Diverse le conclusioni del professor Claverie, genetista che nella sua carriera ha resuscitato quattro virus ibernati dai tempi dell’ultima glaciazione, nessuno dei quali però capace di contagi umani: «Il fatto che potremmo contrarre un’infezione virale da un uomo di Neanderthal estinto da tempo — dice — è una buona dimostrazione che l’idea che un virus possa essere “sradicato” dal pianeta è chiaramente sbagliata, e ci dà un falso senso di sicurezza. Ecco perché dovremmo tenere delle scorte di vaccini, per ogni evenienza».
«I virus che infettano l’uomo hanno una parete esterna che non sopravvive al congelamento», insiste però Cavalieri. «La sequenza del Dna della Spagnola è stata ricostruita dai resti di una donna ritrovata nei ghiacci dell’Alaska in buono stato, ma il suo virus non era integro, e quindi era inoffensivo».
La scienza però procede per salti, e nuove scoperte sono sempre lì, pronte a smentire quello che si dava per acquisito.

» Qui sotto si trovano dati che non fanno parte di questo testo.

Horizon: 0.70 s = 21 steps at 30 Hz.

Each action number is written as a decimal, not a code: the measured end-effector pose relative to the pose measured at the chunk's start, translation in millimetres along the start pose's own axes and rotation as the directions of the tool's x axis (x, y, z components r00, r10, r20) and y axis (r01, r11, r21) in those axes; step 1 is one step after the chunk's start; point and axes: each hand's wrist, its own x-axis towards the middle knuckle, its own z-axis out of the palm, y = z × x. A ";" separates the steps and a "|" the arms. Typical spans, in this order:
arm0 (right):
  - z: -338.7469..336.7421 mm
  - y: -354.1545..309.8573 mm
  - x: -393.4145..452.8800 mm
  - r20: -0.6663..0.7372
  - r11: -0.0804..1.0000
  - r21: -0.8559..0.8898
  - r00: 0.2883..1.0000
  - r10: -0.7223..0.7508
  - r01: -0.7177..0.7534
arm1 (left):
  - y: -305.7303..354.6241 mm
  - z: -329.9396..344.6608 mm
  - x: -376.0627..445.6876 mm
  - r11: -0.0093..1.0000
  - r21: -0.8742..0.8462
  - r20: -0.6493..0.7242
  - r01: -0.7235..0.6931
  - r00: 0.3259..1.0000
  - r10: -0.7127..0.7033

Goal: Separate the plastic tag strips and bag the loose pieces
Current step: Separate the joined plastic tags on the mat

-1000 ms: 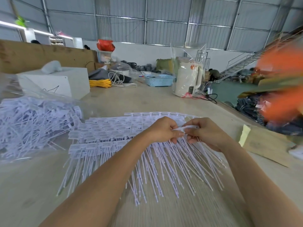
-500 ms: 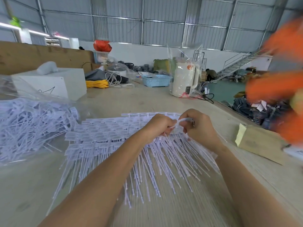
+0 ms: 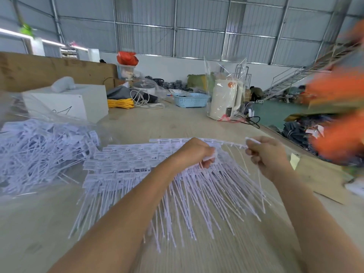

Lo studio sul ghiacciaio tibetano, con i suoi 28 gruppi virali sconosciuti, risalenti all’epoca dei mammut, potrebbe rivelarsi una di queste svolte. «È una tale bomba che ancora non è stato pubblicato», osserva Cavalieri. «I ghiacci sono una riserva di acidi nucleici, e quindi di informazioni genetiche, di fondamentale importanza per comprendere la storia delle epidemie passate».
Per questo motivo il suo dipartimento si prepara a partecipare al progetto Ice
Memory — un programma internazionale per la creazione di una grande banca dati sui ghiacciai in via di estinzione, di cui Cnr e Università di Venezia sono capofila — con l’avvio di uno studio del permafrost alpino dal punto di vista microbiologico. «Viviamo in un mondo che è pieno di Dna virale, ma dei virus ignoriamo quasi tutto, soprattutto non ne conosciamo l’evoluzione e le possibilità di trasmissione», conclude lo scienziato. «Qualche anno fa con Barbante abbiamo dimostrato che le tempeste di sabbia sono in grado di trasportare flussi di microrganismi patogeni dall’Africa sub-sahariana alle Dolomiti. La domanda allora è: come incidono i cambiamenti climatici sulle rotte dei virus?».
Un interrogativo che in tempi di Covid provoca più di un brivido.